On the 7 May 1945, the Division received news of the imminent surrender and was authorised to head west and surrender to the Americans. Once at Hohenfurth, negotiations with the Americans almost faltered but the Divisional Commander, GenMaj Langhäuser, managed to persuade them to accept the Division’s surrender. The bulk of the Division managed to surrender to the Americans however those troops still in the Aigen-Schlögel camp to the east were taken prisoner by the Russians on 8 May 1945, many never to return home.
Until the last day of the war the soldiers of the Division had performed their duty in accordance with their oath, faithfully fulfilled to the last on Austrian soil.
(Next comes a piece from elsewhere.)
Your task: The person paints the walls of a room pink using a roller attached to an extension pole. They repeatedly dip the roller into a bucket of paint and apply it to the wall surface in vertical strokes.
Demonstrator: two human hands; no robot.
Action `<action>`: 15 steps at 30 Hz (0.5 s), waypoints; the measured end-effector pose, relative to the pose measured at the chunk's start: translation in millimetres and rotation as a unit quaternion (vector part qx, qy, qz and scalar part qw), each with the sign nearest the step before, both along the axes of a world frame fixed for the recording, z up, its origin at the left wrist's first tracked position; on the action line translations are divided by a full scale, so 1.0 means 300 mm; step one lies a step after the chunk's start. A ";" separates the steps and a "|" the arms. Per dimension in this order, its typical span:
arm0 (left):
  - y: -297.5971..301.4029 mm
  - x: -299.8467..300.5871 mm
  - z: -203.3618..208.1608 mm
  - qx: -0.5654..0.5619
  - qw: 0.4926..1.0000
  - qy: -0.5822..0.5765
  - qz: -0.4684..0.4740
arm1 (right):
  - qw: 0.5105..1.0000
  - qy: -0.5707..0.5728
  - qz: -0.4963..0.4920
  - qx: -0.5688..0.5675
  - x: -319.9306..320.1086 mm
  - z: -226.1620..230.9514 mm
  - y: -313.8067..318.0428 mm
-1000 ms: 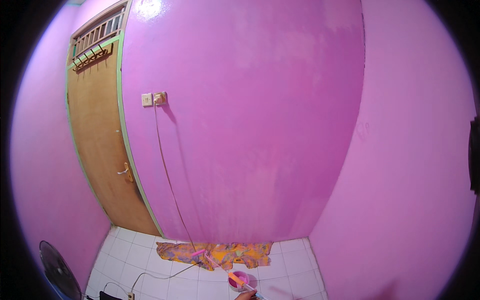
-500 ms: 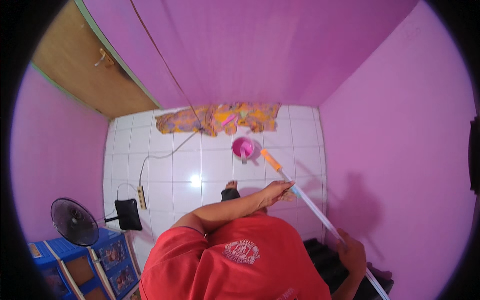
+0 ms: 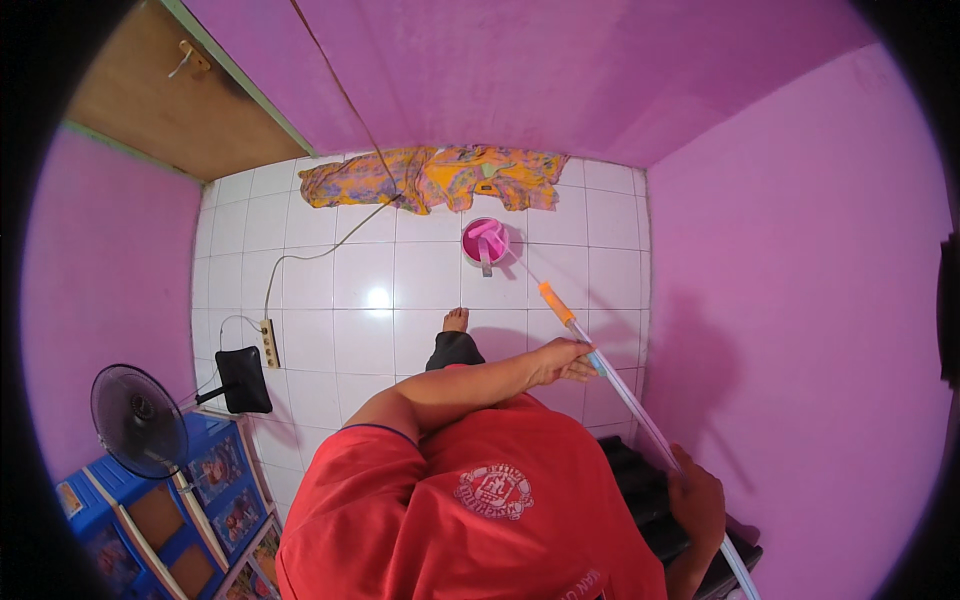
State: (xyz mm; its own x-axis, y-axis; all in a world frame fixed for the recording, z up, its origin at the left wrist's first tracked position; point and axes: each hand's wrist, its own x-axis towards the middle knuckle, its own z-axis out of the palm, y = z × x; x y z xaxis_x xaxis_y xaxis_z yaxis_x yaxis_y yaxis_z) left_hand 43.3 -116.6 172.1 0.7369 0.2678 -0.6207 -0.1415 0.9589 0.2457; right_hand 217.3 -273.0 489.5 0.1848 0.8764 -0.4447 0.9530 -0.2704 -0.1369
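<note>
- We see glossy pink-purple walls [image 3: 480, 80] rising at 12, 3 and 9 o'clock around the floor.
- Below us, the floor [image 3: 430, 280] is smooth white square tile with thin dark joints.
- At 10 to 11 o'clock stands a flat brown door [image 3: 150, 95], edged in green.
- Our long, slim roller pole [image 3: 640, 410] slants from 5 o'clock up toward the bucket, with an orange grip sleeve near its upper end.
- At 12 o'clock, a rumpled orange-and-purple cloth [image 3: 430, 180] lies along the wall's foot.
- Just below the cloth sits the round bucket [image 3: 467, 246], pink inside; tile runs from its rim to the right wall.
- Our right hand [image 3: 697, 495] wraps the pole between 4 and 5 o'clock; our left hand [image 3: 563, 362] grips it at 4.
- The pink roller head [image 3: 484, 228] lies within the bucket's rim.
</note>
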 end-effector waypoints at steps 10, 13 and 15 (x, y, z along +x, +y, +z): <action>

On the date of the unconditional surrender, 8 May 1945, The Reichsgrenadier Division “Hoch- und Deutschmeister” ceased to exist, its survivors scattered to the four winds.
Records held by the “Wehrmacht-Auskunft-Stelle (W.A.St)" in Berlin show that for the period 1939 to 1945 Divisional losses amounted to approximately 34000 men, about 11000 of those were recorded as dead or missing.